Retype all of the listing exactly, with no pictures.

_ _ _ _

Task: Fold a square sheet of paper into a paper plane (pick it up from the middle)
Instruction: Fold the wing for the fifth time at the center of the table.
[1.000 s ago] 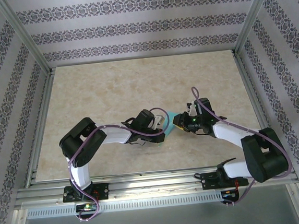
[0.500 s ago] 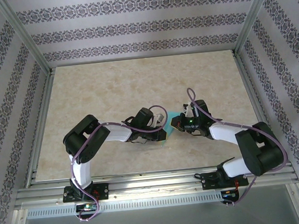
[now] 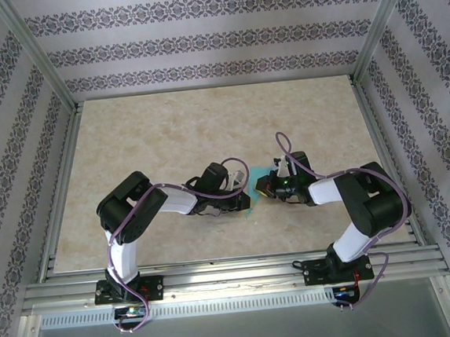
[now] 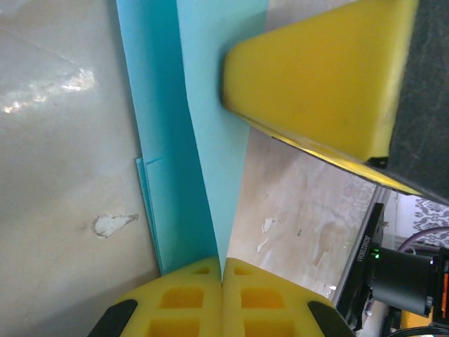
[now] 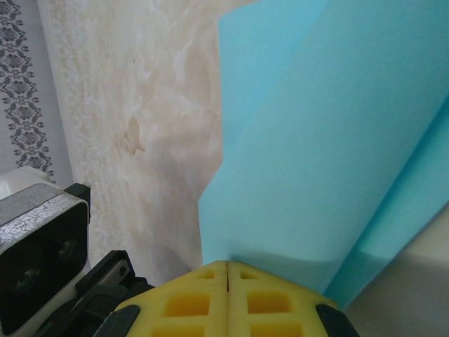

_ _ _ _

▸ Written answer
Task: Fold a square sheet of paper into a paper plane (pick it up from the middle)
Instruction: Fold the wing for the fifth time at the center of the table.
[1.000 s ago] 
[0.500 s ago] 
[now] 
[now] 
[now] 

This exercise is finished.